What the exercise asks: Please restate word for word, and with nothing added, the lines that run from the one holding "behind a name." to the end of the entries below.
⁂
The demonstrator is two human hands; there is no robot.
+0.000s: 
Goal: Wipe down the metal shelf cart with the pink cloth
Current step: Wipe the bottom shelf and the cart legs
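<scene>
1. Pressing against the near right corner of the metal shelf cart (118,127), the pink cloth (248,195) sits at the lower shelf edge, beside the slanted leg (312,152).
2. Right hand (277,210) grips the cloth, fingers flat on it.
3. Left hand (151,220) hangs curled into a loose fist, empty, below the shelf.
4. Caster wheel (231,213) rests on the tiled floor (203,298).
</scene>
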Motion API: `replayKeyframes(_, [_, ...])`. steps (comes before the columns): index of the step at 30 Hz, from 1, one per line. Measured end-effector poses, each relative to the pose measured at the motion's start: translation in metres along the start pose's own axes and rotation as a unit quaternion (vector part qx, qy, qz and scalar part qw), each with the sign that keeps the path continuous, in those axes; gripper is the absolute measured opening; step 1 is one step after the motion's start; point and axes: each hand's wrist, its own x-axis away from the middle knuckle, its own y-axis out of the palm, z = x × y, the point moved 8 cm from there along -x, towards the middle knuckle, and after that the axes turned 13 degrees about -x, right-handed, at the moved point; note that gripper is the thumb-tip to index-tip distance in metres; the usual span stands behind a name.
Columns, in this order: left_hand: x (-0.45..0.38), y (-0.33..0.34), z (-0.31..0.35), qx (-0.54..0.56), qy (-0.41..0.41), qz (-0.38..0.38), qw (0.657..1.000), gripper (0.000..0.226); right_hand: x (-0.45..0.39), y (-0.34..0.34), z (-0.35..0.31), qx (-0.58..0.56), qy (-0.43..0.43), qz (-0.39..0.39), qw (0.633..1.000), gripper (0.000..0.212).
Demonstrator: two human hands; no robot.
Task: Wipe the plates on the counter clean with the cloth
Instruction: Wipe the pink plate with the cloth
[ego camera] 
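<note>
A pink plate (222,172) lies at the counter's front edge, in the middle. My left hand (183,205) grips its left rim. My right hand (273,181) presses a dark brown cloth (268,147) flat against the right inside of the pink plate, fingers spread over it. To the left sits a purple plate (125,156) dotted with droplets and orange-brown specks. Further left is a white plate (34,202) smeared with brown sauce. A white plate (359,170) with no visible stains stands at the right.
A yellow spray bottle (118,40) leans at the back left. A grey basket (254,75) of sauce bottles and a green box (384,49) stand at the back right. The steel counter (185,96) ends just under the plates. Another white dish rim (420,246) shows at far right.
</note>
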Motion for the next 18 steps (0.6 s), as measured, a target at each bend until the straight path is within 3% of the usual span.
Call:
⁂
Task result:
Motion API: `replayKeyframes(_, [_, ...])`. steps (comes before the columns): index of the step at 30 Hz, from 1, one per line. Measured end-effector poses, each relative to the pose measured at the motion's start: translation in metres along the start pose's own axes and rotation as a unit quaternion (vector part qx, qy, qz and scalar part qw), each with the sign that keeps the path continuous, in those axes; gripper is the absolute measured opening; step 1 is one step after the motion's start; point and axes: each hand's wrist, its own x-axis away from the middle knuckle, its own y-axis out of the palm, z = x × y, the point moved 8 cm from there along -x, towards the middle knuckle, and after that the axes turned 13 degrees about -x, right-handed, at the moved point; note that gripper is the thumb-tip to index-tip distance in metres; the usual span stands behind a name.
Columns, in this order: left_hand: x (-0.45..0.38), y (-0.33..0.34), z (-0.31..0.35), qx (-0.54..0.56), qy (-0.41..0.41), qz (-0.38..0.38), qw (0.657..1.000), gripper (0.000..0.226); right_hand: x (-0.45..0.39), y (-0.34..0.34), z (-0.35..0.31), qx (-0.58..0.56), qy (-0.43..0.43), qz (-0.39..0.39), qw (0.633..1.000), gripper (0.000..0.212).
Demonstrator: two human hands; no robot.
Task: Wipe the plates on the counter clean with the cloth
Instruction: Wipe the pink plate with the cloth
[ego camera] 
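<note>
A pink plate (222,172) lies at the counter's front edge, in the middle. My left hand (183,205) grips its left rim. My right hand (273,181) presses a dark brown cloth (268,147) flat against the right inside of the pink plate, fingers spread over it. To the left sits a purple plate (125,156) dotted with droplets and orange-brown specks. Further left is a white plate (34,202) smeared with brown sauce. A white plate (359,170) with no visible stains stands at the right.
A yellow spray bottle (118,40) leans at the back left. A grey basket (254,75) of sauce bottles and a green box (384,49) stand at the back right. The steel counter (185,96) ends just under the plates. Another white dish rim (420,246) shows at far right.
</note>
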Motion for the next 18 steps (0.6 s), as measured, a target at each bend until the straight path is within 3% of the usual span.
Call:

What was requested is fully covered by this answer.